From fantasy to historical fiction is quite a jump. Making it all up versus all that research and getting the facts right would not have been my first choice for future books. Then I fell across Emma Beach, a fellow Australian who had spent several years researching the story of Elizabeth Scott – The Shanty Keeper’s Wife was born and my taste for historical novels was set.

Keepers

Raine didn’t plan to marry Teddy. His moods turn on a hairpin, he’s hotheaded and easily offended. But he’s the father of her unborn child, and in 1950s Australia being an unwed mother isn’t an option. She marries him, determined to make it work, only to see him abandon her a year later for the wilds of the Snowy Mountains. When Raine realises she is bearing their second child, she decides to hunt Teddy down. She needs to look him in the eye and test the truth of their love. Because Raine’s true keeper might not be Teddy; he might be the caring and careful Alf – Teddy’s cockney childhood friend and Raine’s not-so-secret admirer.

Keepers will be published in the spring of 2021.

I entered Keepers in a novel competition last year and was thrilled with the feedback:
Excellent writing and intriguing opening. Convincing feel for the domestic setting but full of intriguing questions. Interesting structure too. Modest* story … written with great skill. 

* This, I am told, is a publishing term for a book which isn’t full of explosives and frantic action. You can read an extract from Keepers here.

The Shanty Keeper’s Wife

Australian High Country 1863

Child-bride Betsy has grown into the pretty wife of an abusive, drunken owner of an illegal grog shanty. When he’s murdered, her ex-pirate cook is quickly arrested. But rumours of ‘too close an intimacy’ between Betsy and a youthful groom soon lead to their arrest also.
Convicted on hearsay and gossip, Betsy will hang – unless one man tells the truth.

Very few people have heard of Elizabeth Scott, tried in 1863 along with her mixed-race, illiterate cook and an 18 year-old groom who lodged with the family for the murder of her drunken, abusive husband. That included me before I came across Emma Beach’s novel drafts on a peer review website. Emma’s family hails from the area where the murder happened – the chimney of the illegal grog shop (shanty) where it took place still stands. We became collaborators on the book. It’s finished, even though Emma keeps digging up new and fascinating facts.
Our beta readers love Betsy, and the tension of the story, begging for that reprieve …
The Shanty Keeper’s Wife is currently with a London agency who are considering the full manuscript, and with a regional indie publisher doing the same.

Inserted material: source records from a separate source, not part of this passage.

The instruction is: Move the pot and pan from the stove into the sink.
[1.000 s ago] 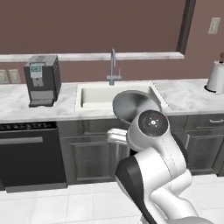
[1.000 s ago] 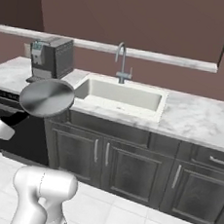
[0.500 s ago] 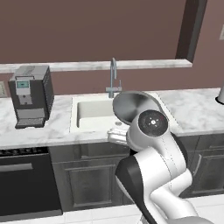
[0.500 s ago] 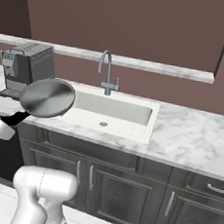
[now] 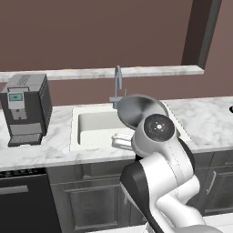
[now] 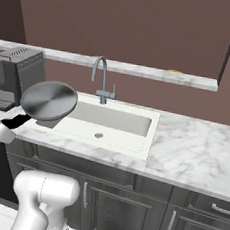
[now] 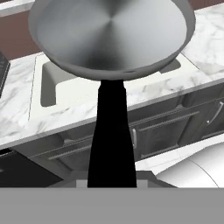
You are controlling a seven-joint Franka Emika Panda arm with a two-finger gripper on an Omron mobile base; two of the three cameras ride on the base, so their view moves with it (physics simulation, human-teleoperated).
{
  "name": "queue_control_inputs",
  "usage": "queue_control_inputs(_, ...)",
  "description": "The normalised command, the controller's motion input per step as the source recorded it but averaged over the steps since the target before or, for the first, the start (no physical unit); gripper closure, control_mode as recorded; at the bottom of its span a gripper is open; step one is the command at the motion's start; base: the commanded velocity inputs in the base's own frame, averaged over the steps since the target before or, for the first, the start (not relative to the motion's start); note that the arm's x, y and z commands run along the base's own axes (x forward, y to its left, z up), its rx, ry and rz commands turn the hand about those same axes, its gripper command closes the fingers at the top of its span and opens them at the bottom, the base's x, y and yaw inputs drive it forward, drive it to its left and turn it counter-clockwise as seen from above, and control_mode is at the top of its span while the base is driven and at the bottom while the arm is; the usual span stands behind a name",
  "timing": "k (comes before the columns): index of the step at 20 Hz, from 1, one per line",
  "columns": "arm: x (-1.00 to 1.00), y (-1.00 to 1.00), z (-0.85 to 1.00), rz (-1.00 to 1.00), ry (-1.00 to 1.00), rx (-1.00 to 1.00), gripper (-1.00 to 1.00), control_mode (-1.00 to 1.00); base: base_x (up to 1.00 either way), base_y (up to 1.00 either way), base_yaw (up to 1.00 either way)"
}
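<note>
1. Hand view first: you are looking straight along the long black handle of the small shallow round silver frying pan point(image 7: 111, 37), and that handle runs down between the finger tips at the bottom edge. The tips themselves are hidden behind it, so read the gripper point(image 7: 111, 183) as closed down narrow around the handle, with the pan in its hold.
2. In the left base view the pan point(image 5: 142, 110) is tilted, bowl facing the camera, raised off the counter just above the robot's white arm point(image 5: 157, 136) and over the near right part of the wide rectangular off-white sink point(image 5: 98, 125).
3. In the right base view you see the pan's underside point(image 6: 49, 100), clear of the white marble counter point(image 6: 193, 155) and hanging at the left end of the sink point(image 6: 111, 121), in front of the tall curved chrome faucet point(image 6: 102, 78). A grey boxy coffee machine point(image 6: 15, 76) stands on the counter just to its left.
4. Judged from this, you are in the carry step for the pan: it is off the stove and at the basin, but not yet inside it.
5. Your next move calls for bringing the pan further over the basin, levelling it, and lowering it until it sits on the basin floor before you let the fingers part.
6. Mind the faucet and the basin's front rim on the way down; the long handle needs room to go in too.
</note>
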Motion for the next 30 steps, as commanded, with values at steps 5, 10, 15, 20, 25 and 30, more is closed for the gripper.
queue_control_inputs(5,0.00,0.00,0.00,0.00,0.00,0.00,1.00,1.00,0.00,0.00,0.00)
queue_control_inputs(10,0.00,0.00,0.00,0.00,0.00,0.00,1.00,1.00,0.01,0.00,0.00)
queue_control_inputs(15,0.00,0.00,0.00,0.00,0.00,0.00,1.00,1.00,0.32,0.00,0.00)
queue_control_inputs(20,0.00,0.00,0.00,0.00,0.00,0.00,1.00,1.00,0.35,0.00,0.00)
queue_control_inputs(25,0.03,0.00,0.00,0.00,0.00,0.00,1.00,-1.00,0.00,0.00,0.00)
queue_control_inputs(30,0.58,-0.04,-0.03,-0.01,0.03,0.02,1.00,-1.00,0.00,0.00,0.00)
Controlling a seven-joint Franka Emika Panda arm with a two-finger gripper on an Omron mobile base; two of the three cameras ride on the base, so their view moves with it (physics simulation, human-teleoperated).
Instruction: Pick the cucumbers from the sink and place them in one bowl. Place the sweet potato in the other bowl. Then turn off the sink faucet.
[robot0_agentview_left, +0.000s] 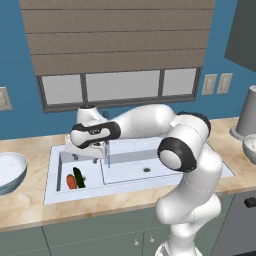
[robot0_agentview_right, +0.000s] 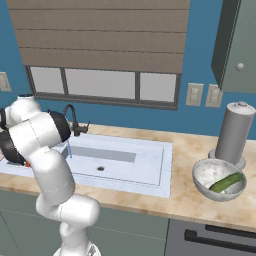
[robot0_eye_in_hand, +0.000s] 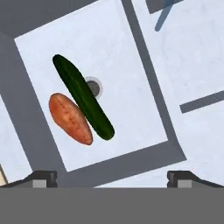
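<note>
A dark green cucumber (robot0_eye_in_hand: 83, 97) (robot0_agentview_left: 79, 177) lies slantwise over the drain in the small left basin of the sink (robot0_agentview_left: 52, 190). The orange-red sweet potato (robot0_eye_in_hand: 70, 118) (robot0_agentview_left: 71, 181) rests against its side. My gripper (robot0_eye_in_hand: 112, 179) (robot0_agentview_left: 86, 154) hangs open above this basin with nothing between its fingers. A lighter green cucumber (robot0_agentview_right: 226, 182) lies in the grey-white bowl (robot0_agentview_right: 202, 176) on the right counter. The wide white bowl (robot0_agentview_left: 11, 170) with a bluish underside stands on the left counter. The dark faucet (robot0_agentview_right: 72, 120) stands behind the sink, and a thin stream of water (robot0_agentview_right: 69, 149) runs from it.
A tall grey cylinder (robot0_agentview_right: 234, 132) stands behind the right bowl. The wider basin (robot0_agentview_right: 115, 162) has a dark drain hole. My own arm reaches across the sink from the right. A window and wall outlets are behind the counter.
</note>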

Fingers crossed.

Here’s what one of our beta readers has to say: I loved it… You made a masterwork of suspense. Especially during the court scenes as you revealed what happened that night. Right up to the end, I was hoping the Governor would make the decision …

Read an extract from The Shanty Keeper’s Wife here.

The picture is a watercolour by ST Gill. Elizabeth’s first marital home, where she bore five children of whom only two lived, would have looked like this.

Belladonna

(Working title)

Hester talks to the river, which she knows as Sabrina. The river nymphs call to her as they ride the white horses of the bore … Aaron is a wise man with the power of herbal healing, and more. When Hester persuades Aaron to teach her what he knows, he’s reluctant . He’s been there before.

This story is inspired by the life of Ellen Hayward, a respected herbalist from the Forest of Dean who was tried for witchcraft in 1906. And acquitted, I’m pleased to say. Initially I planned to write an historical novel about Ellen, but being a keen reader of magical realism, I’ve turned Belladonna into something rather different. This is a work in progress, being helped along by local and virtual critique partners all of whom are keen to know what happens next (as am I). In the meantime, I’m learning about the medicinal and magical properties of herbs and wildflowers, about toadstone rings, 19th c farming, and smuggling on the River Severn.

The image is of yarrow, plentiful in fields and hedgero. Yarrow boasts many medicinal and magical properties. From stopping a nose-bleed, allaying fever, and enhancing psychic powers.